Risk-taking actor Harvey Keitel, now co-starring in Martin Scorsese’s new crime drama, The Irishman (on Netflix), talks classic comics, political protest, and curing a broken a heart with help from Sinatra—all for the latest column of Life Advice.
What’s the best advice you ever received?
I was a 17-year-old Marine in training on Parris Island. During a night combat course, the instructor shouted out to all of us, a couple of hundred Marines, “We’re all afraid of the dark. We’re all afraid of what we don’t know. And we’re going to teach you to live in the darkness so that you won’t be afraid of it.”
Who were your heroes growing up?
Superman, Captain Marvel, Plastic Man—and particularly Wonder Woman.
What attracted you to comics?
The classic comics seemed to have a strong relationship with reality. I had had enough of Bugs Bunny and eating carrots.
How should a man handle criticism?
With a bat.
How should a man handle getting older?
You don’t. It will handle you.
Who has been the biggest influence on your life?
You know, that’s a question that needs to be answered over a drink. What do you drink?
If you’re buying, I’ll have a bourbon.
And I’ll have a tequila. And then we’ll learn the answer.

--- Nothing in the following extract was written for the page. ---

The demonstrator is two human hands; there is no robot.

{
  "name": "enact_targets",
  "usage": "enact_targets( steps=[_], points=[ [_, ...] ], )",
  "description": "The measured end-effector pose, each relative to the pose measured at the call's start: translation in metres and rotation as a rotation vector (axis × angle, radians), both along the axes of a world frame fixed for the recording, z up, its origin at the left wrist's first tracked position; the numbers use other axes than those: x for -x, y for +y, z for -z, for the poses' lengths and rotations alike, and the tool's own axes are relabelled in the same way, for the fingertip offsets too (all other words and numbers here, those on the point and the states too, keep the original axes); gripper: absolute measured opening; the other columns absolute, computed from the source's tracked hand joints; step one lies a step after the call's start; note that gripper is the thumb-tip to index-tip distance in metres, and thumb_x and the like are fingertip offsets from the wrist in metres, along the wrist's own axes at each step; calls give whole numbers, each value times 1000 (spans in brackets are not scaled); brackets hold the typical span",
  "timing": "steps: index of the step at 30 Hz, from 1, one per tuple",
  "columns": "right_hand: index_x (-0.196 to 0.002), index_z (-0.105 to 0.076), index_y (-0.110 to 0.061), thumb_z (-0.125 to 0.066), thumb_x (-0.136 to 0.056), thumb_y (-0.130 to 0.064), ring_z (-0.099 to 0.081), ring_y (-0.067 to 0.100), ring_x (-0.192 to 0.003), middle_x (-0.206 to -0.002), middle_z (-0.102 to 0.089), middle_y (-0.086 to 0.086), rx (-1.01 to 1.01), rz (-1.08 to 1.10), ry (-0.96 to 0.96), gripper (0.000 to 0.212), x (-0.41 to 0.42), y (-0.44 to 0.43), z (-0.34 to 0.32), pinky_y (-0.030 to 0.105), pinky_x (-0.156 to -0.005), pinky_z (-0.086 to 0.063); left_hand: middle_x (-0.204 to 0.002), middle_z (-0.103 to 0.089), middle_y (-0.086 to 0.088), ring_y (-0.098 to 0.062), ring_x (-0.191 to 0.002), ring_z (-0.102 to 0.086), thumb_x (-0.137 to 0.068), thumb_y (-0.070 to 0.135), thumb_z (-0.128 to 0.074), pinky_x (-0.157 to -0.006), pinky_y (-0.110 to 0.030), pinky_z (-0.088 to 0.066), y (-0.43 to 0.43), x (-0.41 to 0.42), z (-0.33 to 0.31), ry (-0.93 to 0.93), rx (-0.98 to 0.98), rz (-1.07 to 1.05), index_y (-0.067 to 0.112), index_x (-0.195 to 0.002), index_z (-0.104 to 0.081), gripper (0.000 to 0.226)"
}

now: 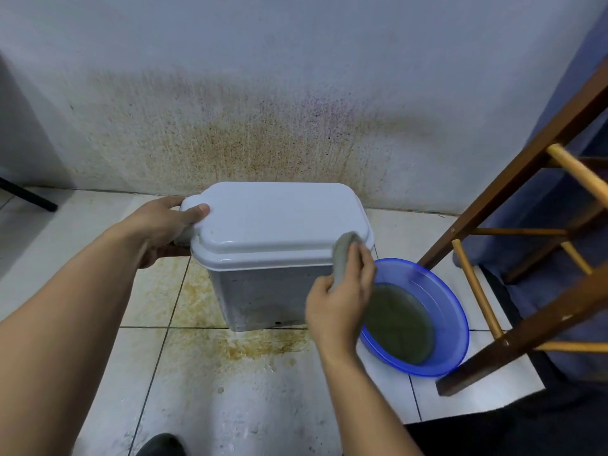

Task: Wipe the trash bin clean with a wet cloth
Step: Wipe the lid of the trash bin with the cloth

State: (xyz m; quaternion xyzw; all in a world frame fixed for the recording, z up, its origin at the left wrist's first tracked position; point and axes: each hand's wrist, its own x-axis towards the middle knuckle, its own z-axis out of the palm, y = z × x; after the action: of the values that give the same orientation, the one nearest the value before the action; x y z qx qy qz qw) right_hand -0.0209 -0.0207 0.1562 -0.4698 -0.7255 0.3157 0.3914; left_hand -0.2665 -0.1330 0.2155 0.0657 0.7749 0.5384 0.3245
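A white plastic trash bin [263,291] with a closed lid [276,218] stands on the tiled floor against the wall. My left hand [164,225] grips the lid's left end, thumb on top. My right hand [339,301] holds a grey wet cloth [343,255] pressed against the lid's front right corner and the bin's right edge. The bin's front face shows grime near its bottom.
A blue basin [437,291] of murky water sits on the floor right of the bin. A wooden stool frame [513,255] stands further right. Brown stains mark the floor [256,347] and the wall [263,143]. A dark shoe [161,445] shows at the bottom.
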Motion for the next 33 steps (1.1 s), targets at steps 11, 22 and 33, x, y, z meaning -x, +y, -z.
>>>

What book most changed your life?
Not long after I came out of the Marines, I was sort of supporting our effort in Vietnam. A friend of mine was very angry with my position, and he gave me a book called The Arrogance of Power, by William Fulbright. It spoke exactly to its title—that power in the wrong hands can be very arrogant.
Did it change your feelings about the war?

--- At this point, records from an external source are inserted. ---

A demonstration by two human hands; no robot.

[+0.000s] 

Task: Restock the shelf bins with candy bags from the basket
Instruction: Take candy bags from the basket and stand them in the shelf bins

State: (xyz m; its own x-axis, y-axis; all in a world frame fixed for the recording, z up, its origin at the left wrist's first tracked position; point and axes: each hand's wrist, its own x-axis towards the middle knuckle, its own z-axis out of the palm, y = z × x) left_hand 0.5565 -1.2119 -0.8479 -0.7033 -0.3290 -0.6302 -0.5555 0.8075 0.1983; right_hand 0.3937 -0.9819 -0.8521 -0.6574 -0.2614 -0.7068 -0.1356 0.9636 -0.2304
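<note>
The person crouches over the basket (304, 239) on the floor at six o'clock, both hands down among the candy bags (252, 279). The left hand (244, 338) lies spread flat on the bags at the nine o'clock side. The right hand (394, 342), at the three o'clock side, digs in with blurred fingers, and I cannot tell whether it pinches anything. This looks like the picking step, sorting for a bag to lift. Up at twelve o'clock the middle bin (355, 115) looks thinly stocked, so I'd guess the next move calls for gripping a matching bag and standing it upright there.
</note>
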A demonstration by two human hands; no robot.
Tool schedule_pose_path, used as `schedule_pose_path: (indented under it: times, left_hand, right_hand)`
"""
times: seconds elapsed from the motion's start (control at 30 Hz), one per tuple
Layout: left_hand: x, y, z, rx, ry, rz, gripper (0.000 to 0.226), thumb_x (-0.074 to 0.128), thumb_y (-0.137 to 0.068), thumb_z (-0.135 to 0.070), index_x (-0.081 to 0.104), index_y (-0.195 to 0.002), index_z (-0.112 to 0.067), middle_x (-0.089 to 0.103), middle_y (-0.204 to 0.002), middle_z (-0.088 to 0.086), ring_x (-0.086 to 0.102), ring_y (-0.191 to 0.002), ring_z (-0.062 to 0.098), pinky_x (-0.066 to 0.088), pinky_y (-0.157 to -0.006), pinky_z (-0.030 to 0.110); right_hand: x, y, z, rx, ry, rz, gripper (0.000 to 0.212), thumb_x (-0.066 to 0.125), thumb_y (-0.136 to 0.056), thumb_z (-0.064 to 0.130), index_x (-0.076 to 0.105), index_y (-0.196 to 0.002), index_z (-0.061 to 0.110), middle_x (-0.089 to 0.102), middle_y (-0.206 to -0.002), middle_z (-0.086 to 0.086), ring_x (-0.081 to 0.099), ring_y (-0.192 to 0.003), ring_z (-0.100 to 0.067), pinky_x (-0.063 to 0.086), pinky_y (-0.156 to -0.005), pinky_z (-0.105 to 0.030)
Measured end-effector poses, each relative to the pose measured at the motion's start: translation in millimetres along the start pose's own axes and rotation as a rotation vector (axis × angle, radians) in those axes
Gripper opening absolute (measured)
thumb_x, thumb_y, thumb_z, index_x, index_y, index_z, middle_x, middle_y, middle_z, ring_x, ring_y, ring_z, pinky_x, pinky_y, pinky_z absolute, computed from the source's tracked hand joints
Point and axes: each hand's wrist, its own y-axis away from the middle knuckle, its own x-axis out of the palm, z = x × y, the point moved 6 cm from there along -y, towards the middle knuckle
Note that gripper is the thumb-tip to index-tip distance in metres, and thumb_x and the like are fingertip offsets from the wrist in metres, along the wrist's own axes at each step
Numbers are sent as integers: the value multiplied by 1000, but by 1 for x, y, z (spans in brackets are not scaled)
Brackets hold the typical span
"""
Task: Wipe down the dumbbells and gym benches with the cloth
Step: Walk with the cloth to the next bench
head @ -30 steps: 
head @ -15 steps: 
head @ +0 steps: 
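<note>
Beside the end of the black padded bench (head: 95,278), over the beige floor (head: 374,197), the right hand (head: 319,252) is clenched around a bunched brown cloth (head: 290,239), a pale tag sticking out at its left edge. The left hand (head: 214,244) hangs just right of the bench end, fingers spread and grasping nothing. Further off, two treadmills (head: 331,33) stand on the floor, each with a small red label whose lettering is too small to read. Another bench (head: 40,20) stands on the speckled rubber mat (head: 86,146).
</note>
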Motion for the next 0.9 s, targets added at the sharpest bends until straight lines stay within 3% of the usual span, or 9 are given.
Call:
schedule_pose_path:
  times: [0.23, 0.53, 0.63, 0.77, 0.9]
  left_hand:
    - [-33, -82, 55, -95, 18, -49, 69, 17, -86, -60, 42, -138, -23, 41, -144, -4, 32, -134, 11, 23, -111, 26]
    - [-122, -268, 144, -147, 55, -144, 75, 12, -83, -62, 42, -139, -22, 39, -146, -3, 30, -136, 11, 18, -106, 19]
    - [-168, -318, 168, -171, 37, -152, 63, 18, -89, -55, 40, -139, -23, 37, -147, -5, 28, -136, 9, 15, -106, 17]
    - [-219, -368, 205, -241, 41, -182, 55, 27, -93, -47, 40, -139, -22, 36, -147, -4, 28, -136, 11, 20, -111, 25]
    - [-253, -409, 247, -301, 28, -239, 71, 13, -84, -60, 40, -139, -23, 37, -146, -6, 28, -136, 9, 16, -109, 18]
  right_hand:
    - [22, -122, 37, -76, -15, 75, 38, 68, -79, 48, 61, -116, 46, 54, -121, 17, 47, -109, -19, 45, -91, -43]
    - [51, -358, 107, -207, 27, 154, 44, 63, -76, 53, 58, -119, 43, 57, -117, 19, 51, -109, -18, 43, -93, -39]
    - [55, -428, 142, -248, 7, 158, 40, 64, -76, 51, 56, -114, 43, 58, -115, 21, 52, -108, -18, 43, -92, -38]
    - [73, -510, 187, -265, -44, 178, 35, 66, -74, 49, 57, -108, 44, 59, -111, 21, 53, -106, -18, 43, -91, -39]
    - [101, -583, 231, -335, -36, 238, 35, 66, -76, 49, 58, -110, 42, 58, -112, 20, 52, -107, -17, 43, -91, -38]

Yes—I began to protest it. I remember some demonstrations that were in favor of the action in Vietnam, and they were chanting, “Your country: Love it or leave it.” That disturbed me because I kept thinking, “What if I love my country but I disagree with it?” Was leaving it the only option? I decided, no, that protest was also an option. We seem to be in that position right now.

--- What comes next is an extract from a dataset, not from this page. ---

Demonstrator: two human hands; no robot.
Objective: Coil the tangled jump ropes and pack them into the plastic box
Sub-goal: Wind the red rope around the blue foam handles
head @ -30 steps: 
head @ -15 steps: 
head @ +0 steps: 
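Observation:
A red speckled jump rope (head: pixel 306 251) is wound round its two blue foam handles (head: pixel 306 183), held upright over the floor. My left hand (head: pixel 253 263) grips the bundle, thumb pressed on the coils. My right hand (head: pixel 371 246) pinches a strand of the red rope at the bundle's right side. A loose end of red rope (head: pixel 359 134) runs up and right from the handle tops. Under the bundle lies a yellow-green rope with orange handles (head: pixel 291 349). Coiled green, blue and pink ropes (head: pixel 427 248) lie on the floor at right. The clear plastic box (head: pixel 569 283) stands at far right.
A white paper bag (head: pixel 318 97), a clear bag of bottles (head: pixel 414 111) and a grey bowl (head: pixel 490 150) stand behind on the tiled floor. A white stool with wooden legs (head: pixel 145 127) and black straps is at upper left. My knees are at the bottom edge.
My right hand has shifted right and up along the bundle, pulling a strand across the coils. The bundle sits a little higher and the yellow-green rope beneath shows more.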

What adventure most changed your life?
Being a Marine. It challenged my spirit in a way that it hadn’t been previously. And it comes along with learning about sacrifice and courage. It changes you as a person.
What human quality do you most admire?
And which do you most deplore?
Arrogance. Selfishness. Bigotry.
What is the best cure for heartache?
Heartache is a terribly aching, wonderful emotion to cope with. I mean, what were all those beautiful love songs written about?
Is there a song that works especially well?
“Don’t Worry ’Bout Me,” by Frank Sinatra.
What advice would you give your younger self?
Learn and accept that there will be suffering in your life. And don’t smoke.
What is the most challenging thing about raising children?
Nothing. It’s an honor—the most divine thing I can think of.
How do you want to be remembered when you’re gone?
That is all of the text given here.